Vielen Dank für deine Geduld und die Erklärungen


----------



## IICARUS (15. April 2017)

*AW: Sind meine Temperaturen in Ordnung? Hilfe benötigt.*

Den Arbeitsspeicher kannst du eigentlich schon direkt hoch stellen.
War bei mir damals als ich mein System zusammengebaut habe das erste was ich gemacht habe.

Mit der Spannung der CPU hat dies ehe nichts zu tun.
Nur wenn du irgendwie ständig abstürzte hast dann kannst du zum Test den Arbeitsspeiche zurück setzen um sicher zu gehen das es nicht an ihm liegt.
Denke aber das dies nicht notwendig sein wird, solange du nicht versuchst noch mehr Takt beim Speicher raus zu holen.

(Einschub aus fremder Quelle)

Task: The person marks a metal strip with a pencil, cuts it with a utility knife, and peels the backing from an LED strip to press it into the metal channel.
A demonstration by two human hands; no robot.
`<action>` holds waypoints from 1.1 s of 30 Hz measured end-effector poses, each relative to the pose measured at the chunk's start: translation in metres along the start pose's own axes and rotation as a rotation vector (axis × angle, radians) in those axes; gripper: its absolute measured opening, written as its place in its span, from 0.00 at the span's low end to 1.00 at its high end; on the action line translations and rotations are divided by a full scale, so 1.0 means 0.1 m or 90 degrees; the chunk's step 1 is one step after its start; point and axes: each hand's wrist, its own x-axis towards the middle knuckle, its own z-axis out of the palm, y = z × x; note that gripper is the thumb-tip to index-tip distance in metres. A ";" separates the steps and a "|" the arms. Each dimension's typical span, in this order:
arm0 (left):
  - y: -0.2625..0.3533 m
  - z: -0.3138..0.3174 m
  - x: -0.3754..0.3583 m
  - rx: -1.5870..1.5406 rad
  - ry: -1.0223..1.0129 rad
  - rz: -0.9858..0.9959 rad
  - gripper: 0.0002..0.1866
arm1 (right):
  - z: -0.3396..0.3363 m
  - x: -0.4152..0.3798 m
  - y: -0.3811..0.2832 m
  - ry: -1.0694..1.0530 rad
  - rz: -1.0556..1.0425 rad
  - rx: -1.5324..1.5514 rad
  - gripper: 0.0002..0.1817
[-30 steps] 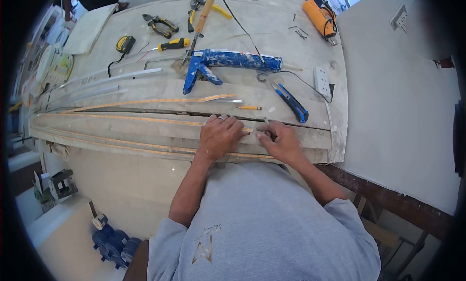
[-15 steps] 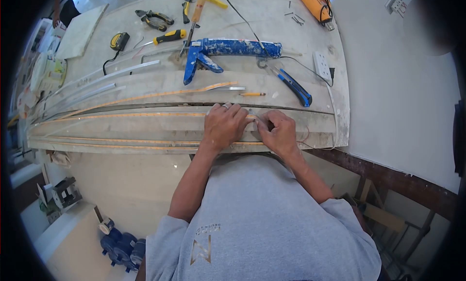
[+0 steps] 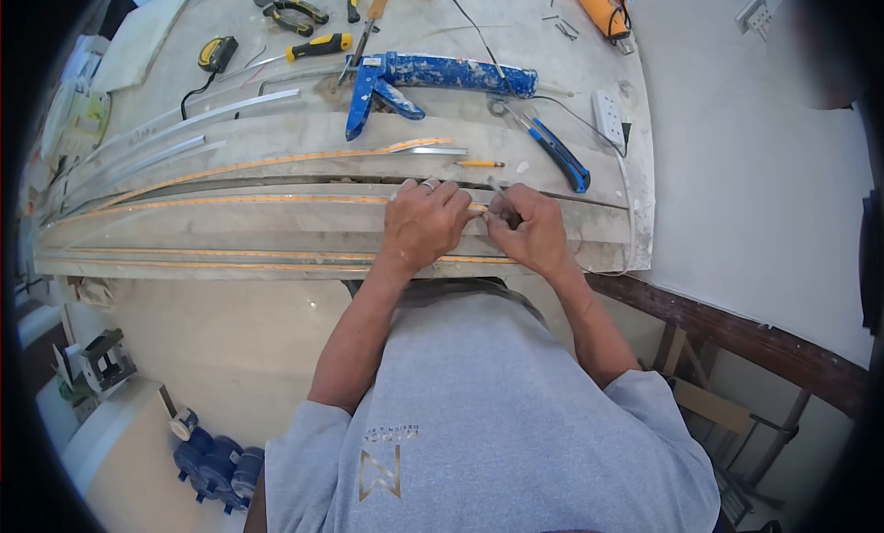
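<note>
My left hand (image 3: 425, 222), with a ring on one finger, is closed on an orange LED strip (image 3: 276, 199) that runs along the front of the workbench. Close beside it, my right hand (image 3: 529, 227) has its thumb and fingers pinched together at the strip's right end; the fingers hide the exact grip. Two more orange strips (image 3: 221, 254) lie parallel near the bench's front edge, passing under my hands. Beyond my hands another strip (image 3: 304, 160) curves across the boards, its end by a short metal profile. A yellow pencil (image 3: 481, 164) lies just past my fingers.
On the workbench (image 3: 589, 224) are a blue caulking gun (image 3: 460, 75), a blue utility knife (image 3: 558, 155), a soldering iron (image 3: 376, 12), pliers (image 3: 290, 13), a screwdriver (image 3: 319, 46) and a tape measure (image 3: 217, 54). A power strip (image 3: 608, 118) with cord sits at right, near the wall.
The view has shifted slightly, so the bench sits a little higher and further left. Both hands keep nearly the same hold, with the right fingers moved slightly at the strip's end.
</note>
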 end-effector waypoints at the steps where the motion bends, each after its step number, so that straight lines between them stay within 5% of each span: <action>1: 0.00 0.00 0.00 -0.006 -0.004 -0.004 0.12 | -0.02 0.03 -0.04 -0.013 0.061 0.044 0.08; 5: 0.01 -0.02 0.00 -0.012 -0.008 -0.013 0.12 | -0.04 0.12 -0.08 -0.070 0.134 0.000 0.08; 11: -0.01 -0.01 -0.03 -0.016 -0.015 -0.014 0.11 | 0.16 0.07 -0.02 0.028 -0.092 -0.155 0.07; 20: -0.05 0.03 -0.04 -0.021 0.042 0.010 0.07 | 0.06 0.19 -0.01 -0.121 -0.103 -0.236 0.11; 22: -0.04 0.01 -0.05 -0.012 0.031 0.009 0.07 | -0.01 0.20 -0.11 -0.238 -0.106 -0.330 0.16; 29: 0.00 -0.01 -0.04 -0.010 0.015 -0.019 0.06 | 0.00 0.26 -0.04 -0.217 -0.138 -0.313 0.12; 32: 0.01 0.01 -0.04 -0.012 0.001 -0.031 0.08 | -0.12 0.40 -0.06 -0.221 -0.095 -0.221 0.11; 33: 0.00 0.00 -0.03 -0.011 0.002 -0.030 0.08 | -0.17 0.44 -0.13 -0.214 0.011 -0.154 0.10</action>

Ich würde zunächst die Spannung auf 1,200v wie auf meinem Bild einstellen.
Denn dein System läuft ja auf Stock ohne OC.
Wenn es nicht stabil laufen sollte dann stellst du immer in 10er oder 20er Schritte die Spannung etwas höher.

Mit OC würde ich mich erstmals nicht beschäftigen.
Lote erstmals aus was deine CPU unter Stock braucht um hierzu zunächst mal die Temperatur beobachten zu können was es dann wenns stabil ist ausmachen würde.
Wenn du dich damit beschäftigst bekommst du ehe dann etwas Übung solltest du dann dich auch mit OC beschäftigen wollen.

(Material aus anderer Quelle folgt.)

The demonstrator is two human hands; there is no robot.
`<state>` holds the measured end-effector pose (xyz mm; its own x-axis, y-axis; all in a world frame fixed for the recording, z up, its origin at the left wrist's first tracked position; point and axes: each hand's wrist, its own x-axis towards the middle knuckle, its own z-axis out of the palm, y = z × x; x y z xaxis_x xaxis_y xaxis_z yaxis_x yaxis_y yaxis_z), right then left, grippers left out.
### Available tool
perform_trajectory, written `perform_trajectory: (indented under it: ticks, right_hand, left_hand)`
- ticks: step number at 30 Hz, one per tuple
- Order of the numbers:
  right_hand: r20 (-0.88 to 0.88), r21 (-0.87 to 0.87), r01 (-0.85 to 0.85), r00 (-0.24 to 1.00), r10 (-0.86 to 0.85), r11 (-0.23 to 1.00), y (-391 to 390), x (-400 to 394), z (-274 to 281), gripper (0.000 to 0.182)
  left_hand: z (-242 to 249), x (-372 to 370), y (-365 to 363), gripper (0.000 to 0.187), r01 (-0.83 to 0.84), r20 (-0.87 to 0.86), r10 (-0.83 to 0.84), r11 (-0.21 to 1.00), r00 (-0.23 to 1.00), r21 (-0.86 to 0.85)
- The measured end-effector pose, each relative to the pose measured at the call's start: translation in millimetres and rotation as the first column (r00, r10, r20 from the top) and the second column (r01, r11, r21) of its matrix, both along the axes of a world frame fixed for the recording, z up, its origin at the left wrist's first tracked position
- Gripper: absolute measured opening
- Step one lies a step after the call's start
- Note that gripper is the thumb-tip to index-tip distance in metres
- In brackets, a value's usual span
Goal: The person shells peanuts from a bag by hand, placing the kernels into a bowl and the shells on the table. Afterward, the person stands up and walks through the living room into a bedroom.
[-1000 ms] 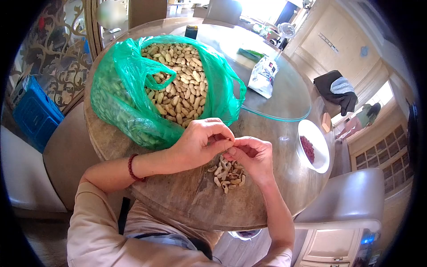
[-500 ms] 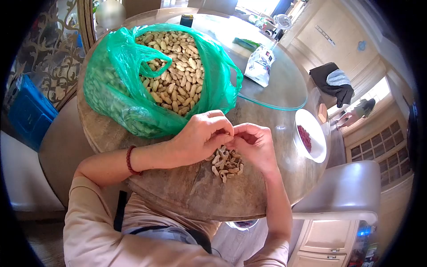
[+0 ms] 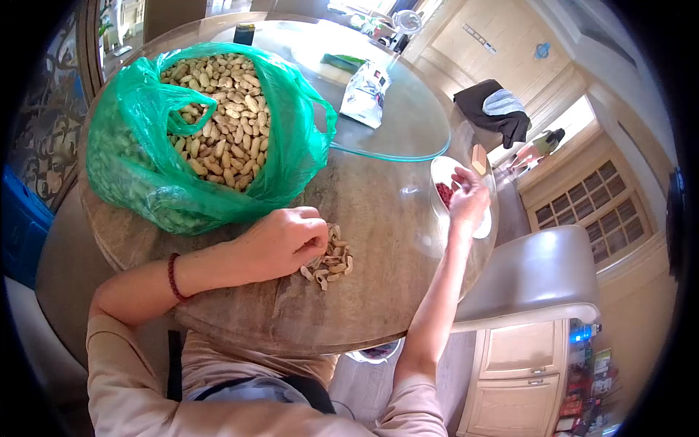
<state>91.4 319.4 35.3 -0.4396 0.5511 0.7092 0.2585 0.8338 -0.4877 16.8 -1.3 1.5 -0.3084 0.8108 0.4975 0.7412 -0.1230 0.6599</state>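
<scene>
My left hand (image 3: 287, 242) is closed, its fingers curled in beside a small pile of peanut shells (image 3: 336, 266) on the table. Whatever it may hold is hidden by the fingers. Over at the right, my right hand (image 3: 470, 198) is above a white bowl (image 3: 481, 227), fingers apart and pointing toward the reddish peanut kernels (image 3: 444, 194) inside. It covers part of the bowl. Beyond my left hand stands a green plastic bag (image 3: 295, 156), its top gaping, full of unshelled peanuts (image 3: 229, 135).
The round table (image 3: 378, 218) carries a glass turntable (image 3: 415, 138) with a white packet (image 3: 365, 95) on it. A small wooden block (image 3: 479, 159) lies past the bowl. A grey chair (image 3: 528, 273) stands close to the table's right edge.
My hands were together over the shells; the right has moved away to the white bowl. My left has stayed by the shell pile. The whole view has shifted to the right.
</scene>
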Motion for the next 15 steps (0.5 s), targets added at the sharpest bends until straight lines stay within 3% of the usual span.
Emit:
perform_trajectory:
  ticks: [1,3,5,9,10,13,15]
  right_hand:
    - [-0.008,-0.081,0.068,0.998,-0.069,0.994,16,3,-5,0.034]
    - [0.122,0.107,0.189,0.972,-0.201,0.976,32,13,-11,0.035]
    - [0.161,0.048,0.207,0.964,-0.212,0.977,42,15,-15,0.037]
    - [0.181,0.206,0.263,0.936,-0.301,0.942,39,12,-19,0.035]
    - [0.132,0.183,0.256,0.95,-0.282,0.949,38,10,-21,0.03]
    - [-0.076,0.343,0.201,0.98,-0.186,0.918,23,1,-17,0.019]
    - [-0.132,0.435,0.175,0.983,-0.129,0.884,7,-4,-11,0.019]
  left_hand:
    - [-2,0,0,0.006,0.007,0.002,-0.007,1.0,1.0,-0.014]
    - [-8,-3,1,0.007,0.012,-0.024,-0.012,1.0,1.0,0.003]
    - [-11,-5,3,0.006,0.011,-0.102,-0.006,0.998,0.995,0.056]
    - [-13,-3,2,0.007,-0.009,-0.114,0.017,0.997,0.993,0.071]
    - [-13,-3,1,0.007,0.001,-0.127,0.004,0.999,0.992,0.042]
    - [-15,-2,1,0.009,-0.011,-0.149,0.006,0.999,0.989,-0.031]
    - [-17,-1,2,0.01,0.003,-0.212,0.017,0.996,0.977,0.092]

Ja zunächst Prime95 mit 1344k ca.30min und dann 1-2 Stunden Custom Run.
Dann ist zwar noch nicht 100% gesagt dass es stabil ist, aber innerhalb von Spielen wirst du dann auch ersehen können ob das System stabil läuft.
Denn normal wird ein System nicht so stark wie mit Stresstests ausgelastet.

Ja die Spannung immer ablesen wenn alle Kerne mit 100% Last laufen.

LinX 0.7.0 finde ich auch gut, denn laufen damit alle 20 Durchläufe was etwa 2 Stunden dauern kann, wird das System auch stabil sein.
Das finde ich sogar noch besser als Prime95 und vor allem schneller. 

LinX 0.7.1 ist das selbe, nur wirst du dazu wahrscheinlich noch etwas mehr Spannung benötigen.
Bei mir läuft aber alles schon mit 0.7.0 im  realen betrieb schon alles stabil.

Aber bevor du dich mit LinX versuchst, zunächst mit Prime95 zumindest die Spannung mit 1344k groß ausloten.
Denn was mit 1344k stabil durch läuft muss mit dem Custom Run oder mit LinX nicht stabil laufen.


----------



## lokovic (15. April 2017)

*AW: Sind meine Temperaturen in Ordnung? Hilfe benötigt.*

So. Jetzt hab ich Zeit. Werd mich mal ranmachen. RAM hab ich jetzt auf 3000 MHz gesetzt und DRAM Voltage auf 1.350 V. Oder soll ich das auf Auto lassen? Also die Spannung.
Als nächstes werde ich dann jetzt mal die CPU-Core Voltsge auf 1.200 runterschrauben. Laut UEFI steht der bei Auto auf 1.296 V. Da ist es ja noch seltsamer, dass der beim Film gucken auf 1.4 hochgeht.


----------



## IICARUS (15. April 2017)

*AW: Sind meine Temperaturen in Ordnung? Hilfe benötigt.*

Das mit den Arbeitsspeiche ist egal, ich vermute aber das auch 1,350v mit Auto verwendet wird.
Wenn mit Auto weniger verwendet wird dann könnte das System instabil werden.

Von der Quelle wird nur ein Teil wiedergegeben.